## [Task goal]
Work out how many lines in the material beneath contain "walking". Give only that number.

## [Exercise data]
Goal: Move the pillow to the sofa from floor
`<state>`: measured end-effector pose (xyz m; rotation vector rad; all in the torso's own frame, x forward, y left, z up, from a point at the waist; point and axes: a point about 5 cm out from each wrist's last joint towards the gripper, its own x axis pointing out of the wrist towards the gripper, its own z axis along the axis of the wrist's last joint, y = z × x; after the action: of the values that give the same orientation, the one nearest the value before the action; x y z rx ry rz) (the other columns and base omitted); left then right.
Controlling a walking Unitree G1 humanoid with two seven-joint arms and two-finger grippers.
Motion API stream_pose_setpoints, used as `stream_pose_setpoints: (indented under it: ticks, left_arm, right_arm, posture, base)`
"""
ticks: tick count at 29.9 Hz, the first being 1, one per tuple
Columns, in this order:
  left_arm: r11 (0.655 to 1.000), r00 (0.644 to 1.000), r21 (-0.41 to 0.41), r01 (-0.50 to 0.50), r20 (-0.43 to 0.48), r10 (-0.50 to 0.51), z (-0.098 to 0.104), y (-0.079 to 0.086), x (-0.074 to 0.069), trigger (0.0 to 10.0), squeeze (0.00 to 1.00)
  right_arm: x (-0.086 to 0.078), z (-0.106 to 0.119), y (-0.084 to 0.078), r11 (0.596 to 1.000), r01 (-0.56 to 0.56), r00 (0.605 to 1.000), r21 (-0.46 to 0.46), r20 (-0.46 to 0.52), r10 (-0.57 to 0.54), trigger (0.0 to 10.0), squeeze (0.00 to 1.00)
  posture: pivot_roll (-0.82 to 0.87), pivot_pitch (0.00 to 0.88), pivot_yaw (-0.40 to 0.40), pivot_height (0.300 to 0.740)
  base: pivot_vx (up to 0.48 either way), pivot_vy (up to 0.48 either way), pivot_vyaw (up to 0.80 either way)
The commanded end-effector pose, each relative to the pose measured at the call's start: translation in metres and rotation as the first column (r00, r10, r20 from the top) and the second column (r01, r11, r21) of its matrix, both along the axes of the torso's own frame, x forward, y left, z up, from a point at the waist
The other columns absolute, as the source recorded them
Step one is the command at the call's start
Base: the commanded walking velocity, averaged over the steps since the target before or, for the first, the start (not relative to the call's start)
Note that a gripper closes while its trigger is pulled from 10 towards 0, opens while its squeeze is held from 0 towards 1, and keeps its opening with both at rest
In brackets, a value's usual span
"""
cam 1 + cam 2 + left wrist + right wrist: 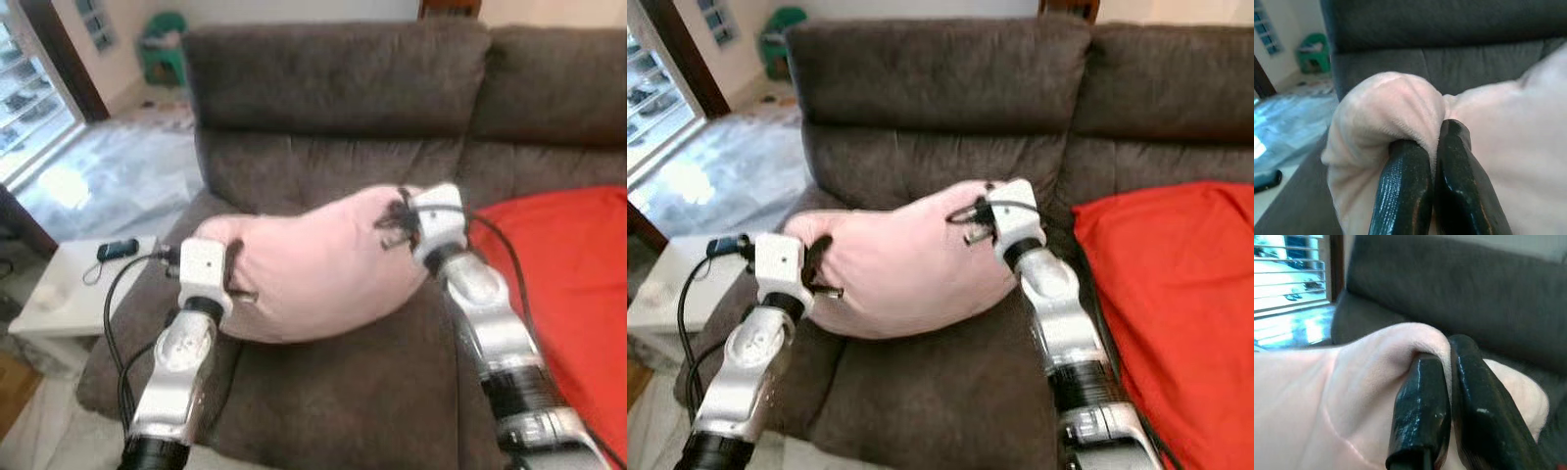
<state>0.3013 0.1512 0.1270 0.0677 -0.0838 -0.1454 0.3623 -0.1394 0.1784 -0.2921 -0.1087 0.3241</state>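
Note:
A pale pink pillow (pixel 313 264) hangs over the seat of the dark brown sofa (pixel 333 137), sagging in the middle between my two arms. My left gripper (pixel 235 279) is shut on a pinch of the pillow's left end, and the left wrist view shows the fabric squeezed between its black fingers (pixel 1400 191). At the pillow's upper right corner, my right gripper (pixel 395 223) is shut on a fold of fabric, with the cloth bunched between its fingers (pixel 1422 406). The pillow's underside appears to rest on or just above the seat cushion.
A red cushion (pixel 568 284) covers the sofa seat to the right. A white side table (pixel 69 294) with a small dark device (pixel 118 249) stands left of the sofa arm. Beyond it lie a shiny tiled floor (pixel 118 176) and a green stool (pixel 162 49).

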Motion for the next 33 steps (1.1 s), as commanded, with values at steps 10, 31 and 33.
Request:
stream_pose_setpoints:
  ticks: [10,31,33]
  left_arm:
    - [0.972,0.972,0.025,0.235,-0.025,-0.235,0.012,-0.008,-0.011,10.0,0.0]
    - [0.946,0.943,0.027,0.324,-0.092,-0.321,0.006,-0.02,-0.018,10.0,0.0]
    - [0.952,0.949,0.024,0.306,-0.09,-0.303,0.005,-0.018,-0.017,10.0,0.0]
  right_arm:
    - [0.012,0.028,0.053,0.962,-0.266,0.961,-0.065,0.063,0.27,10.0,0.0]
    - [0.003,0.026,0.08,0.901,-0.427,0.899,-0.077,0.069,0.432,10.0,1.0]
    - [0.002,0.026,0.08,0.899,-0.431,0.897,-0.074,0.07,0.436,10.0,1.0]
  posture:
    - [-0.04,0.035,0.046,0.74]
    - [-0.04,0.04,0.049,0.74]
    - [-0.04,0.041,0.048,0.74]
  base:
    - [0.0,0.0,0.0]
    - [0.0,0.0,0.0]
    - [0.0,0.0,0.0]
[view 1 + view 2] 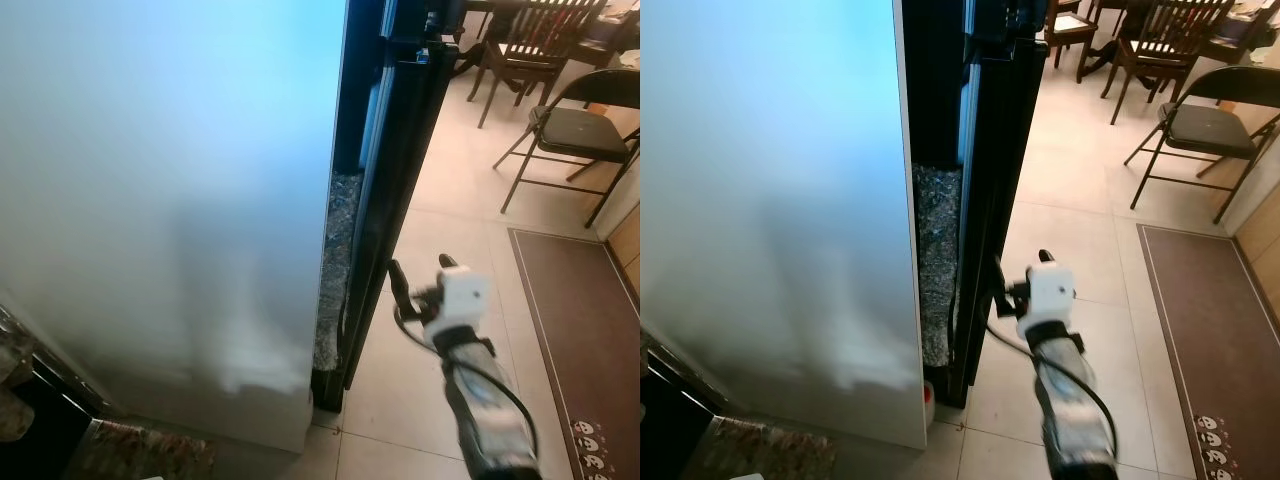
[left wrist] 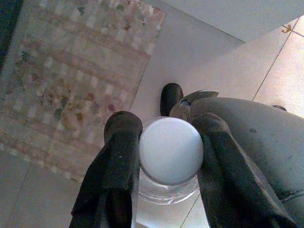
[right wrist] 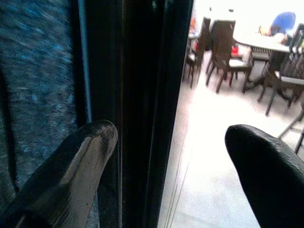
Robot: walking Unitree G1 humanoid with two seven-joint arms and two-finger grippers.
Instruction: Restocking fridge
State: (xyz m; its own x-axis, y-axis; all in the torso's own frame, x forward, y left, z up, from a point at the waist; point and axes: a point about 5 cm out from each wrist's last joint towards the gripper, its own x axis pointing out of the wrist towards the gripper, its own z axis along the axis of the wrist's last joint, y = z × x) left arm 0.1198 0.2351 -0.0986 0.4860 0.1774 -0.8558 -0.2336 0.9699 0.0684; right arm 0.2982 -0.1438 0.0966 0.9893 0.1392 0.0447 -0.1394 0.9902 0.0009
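Right arm stretched forward and low, right gripper [image 1: 418,278] at the edge of the black fridge door [image 1: 395,190], fingers spread wide with nothing between them; in the right wrist view one finger [image 3: 71,166] sits right against the door edge, the other out over the tile floor [image 1: 450,190]. Left gripper [image 2: 161,156] points down at the floor, fingers clamped on both sides of a clear bottle [image 2: 168,187] just under its white cap [image 2: 171,151]; bottle upright, long axis vertical, cap toward the wrist camera, patterned rug [image 2: 71,76] below. Folding chair [image 1: 575,125] well behind
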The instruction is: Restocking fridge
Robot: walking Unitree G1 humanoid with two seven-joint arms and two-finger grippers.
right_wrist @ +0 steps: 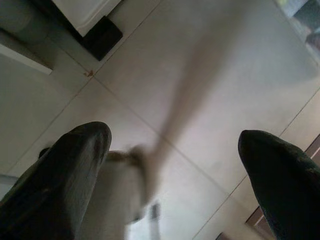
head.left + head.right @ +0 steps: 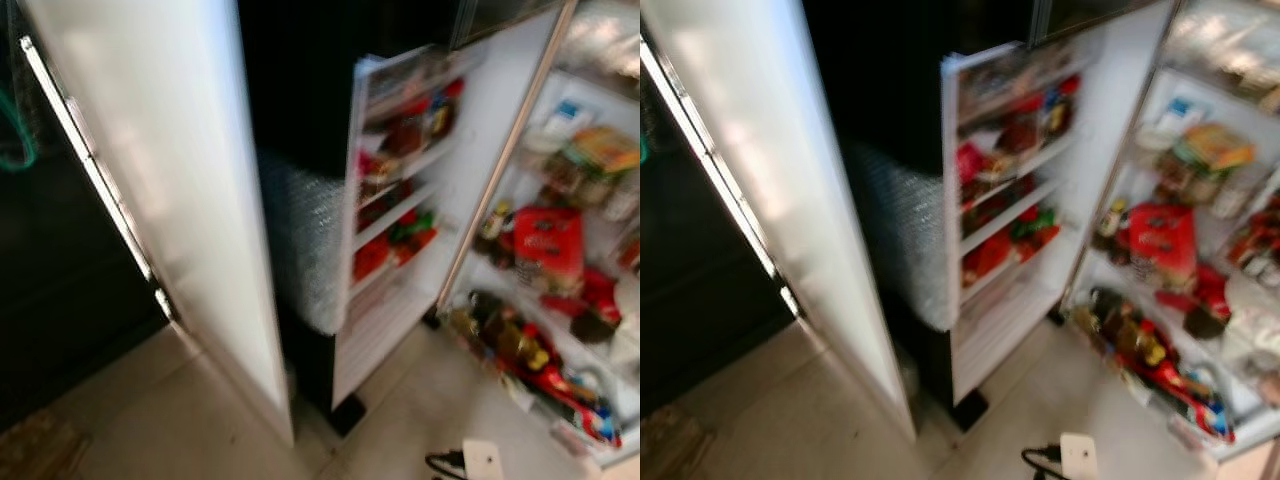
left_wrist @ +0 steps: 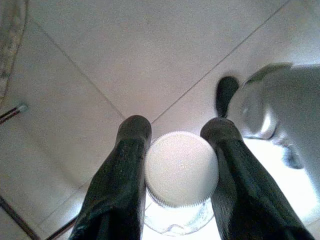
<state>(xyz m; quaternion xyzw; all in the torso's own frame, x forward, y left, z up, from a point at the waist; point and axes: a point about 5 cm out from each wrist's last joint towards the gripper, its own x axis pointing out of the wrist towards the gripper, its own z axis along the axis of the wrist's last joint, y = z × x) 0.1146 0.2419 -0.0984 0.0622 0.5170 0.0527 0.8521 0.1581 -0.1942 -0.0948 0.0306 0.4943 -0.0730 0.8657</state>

## [Final answer]
4